All lines before the one containing "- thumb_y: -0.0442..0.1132", plus that line itself, are to be printed exactly as they appear below.
◆ ◆ ◆ ◆ ◆
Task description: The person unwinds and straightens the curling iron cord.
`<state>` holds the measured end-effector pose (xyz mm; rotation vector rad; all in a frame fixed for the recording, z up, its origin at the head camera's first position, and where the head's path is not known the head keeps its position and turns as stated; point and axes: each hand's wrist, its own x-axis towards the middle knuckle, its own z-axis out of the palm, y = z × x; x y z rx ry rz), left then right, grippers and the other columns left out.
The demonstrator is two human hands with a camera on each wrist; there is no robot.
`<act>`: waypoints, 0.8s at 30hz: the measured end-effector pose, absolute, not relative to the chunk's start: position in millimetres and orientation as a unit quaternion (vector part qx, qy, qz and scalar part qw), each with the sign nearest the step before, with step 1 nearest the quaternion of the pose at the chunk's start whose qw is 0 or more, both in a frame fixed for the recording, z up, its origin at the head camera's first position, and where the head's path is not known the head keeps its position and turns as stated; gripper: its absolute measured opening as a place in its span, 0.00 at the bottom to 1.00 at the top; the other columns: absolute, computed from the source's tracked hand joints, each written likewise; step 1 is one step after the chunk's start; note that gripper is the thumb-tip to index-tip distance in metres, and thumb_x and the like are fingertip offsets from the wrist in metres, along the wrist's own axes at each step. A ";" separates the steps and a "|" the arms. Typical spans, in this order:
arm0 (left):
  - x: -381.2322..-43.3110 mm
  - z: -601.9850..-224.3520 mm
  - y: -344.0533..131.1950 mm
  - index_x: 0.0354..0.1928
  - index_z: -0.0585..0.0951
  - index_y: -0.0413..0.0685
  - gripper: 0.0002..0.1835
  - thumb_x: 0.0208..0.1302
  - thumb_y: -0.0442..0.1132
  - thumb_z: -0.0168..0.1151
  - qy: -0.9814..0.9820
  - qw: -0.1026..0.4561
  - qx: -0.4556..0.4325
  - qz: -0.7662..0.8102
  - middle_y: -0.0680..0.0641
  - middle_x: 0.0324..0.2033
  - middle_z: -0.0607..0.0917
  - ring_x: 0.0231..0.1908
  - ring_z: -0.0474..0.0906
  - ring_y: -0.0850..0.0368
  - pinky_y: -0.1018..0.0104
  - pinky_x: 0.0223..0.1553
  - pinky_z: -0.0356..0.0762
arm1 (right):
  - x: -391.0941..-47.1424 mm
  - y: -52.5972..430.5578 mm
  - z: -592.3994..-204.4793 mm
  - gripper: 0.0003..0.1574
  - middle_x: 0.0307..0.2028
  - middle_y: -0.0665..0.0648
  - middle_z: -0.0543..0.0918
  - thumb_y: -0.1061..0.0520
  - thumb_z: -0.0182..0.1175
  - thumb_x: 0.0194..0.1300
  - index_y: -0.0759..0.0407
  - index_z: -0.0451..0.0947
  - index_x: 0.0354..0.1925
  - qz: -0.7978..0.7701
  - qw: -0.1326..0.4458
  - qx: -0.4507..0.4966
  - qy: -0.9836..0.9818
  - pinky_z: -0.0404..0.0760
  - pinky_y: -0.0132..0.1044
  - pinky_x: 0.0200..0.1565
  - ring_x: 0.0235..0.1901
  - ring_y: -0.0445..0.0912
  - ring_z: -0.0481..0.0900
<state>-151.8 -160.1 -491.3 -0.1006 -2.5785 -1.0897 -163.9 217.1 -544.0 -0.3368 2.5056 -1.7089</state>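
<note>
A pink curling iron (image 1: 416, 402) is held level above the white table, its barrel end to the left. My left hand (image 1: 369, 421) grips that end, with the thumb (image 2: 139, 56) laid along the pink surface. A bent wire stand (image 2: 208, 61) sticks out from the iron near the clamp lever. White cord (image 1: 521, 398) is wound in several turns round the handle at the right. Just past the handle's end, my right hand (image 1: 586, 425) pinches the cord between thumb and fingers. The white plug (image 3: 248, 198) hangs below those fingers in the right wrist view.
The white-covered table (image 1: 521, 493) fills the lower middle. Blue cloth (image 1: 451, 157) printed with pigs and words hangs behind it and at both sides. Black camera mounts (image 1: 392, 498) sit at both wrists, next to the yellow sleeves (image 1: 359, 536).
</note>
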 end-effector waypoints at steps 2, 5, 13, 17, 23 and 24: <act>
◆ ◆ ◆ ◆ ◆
Written response -
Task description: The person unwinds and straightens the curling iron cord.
`<state>` holds the measured end-effector pose (xyz mm; rotation vector rad; all in a frame fixed for the recording, z up, its origin at the head camera's first position, and where the head's path is not known the head keeps its position and turns as stated; point and axes: each hand's wrist, its own x-axis towards the middle knuckle, its own z-axis out of the palm, y = z × x; x y z rx ry rz), left then right, grippers and the other columns left out.
The demonstrator is two human hands with a camera on each wrist; there is no robot.
`<act>`: waypoints, 0.8s at 30hz: the measured end-effector pose, absolute, not relative to the chunk's start: position in millimetres and orientation as a unit quaternion (vector part qx, qy, qz and scalar part qw), each with the sign nearest the step before, with step 1 nearest the quaternion of the pose at the chunk's start whose qw is 0 or more, both in a frame fixed for the recording, z up, its origin at the head camera's first position, and where the head's path is not known the head keeps its position and turns as stated; gripper: its absolute measured opening as a place in its span, 0.00 at the bottom to 1.00 at the top; the other columns: absolute, computed from the source's tracked hand joints, each written likewise; step 1 is one step after the chunk's start; note that gripper is the thumb-tip to index-tip distance in metres, and thumb_x and the like are fingertip offsets from the wrist in metres, along the wrist's own axes at each step. A ";" separates the steps and a "|" the arms. Typical spans, in this order:
arm0 (left):
  - x: -381.2322..-43.3110 mm
  - z: -601.9850..-224.3520 mm
  - y: -344.0533..131.1950 mm
  - index_x: 0.0354..0.1928
  - index_z: -0.0585..0.0951
  - index_y: -0.0413..0.0685
  - gripper: 0.0002..0.1835
  - thumb_x: 0.0208..0.1302
  - thumb_y: -0.0442..0.1132

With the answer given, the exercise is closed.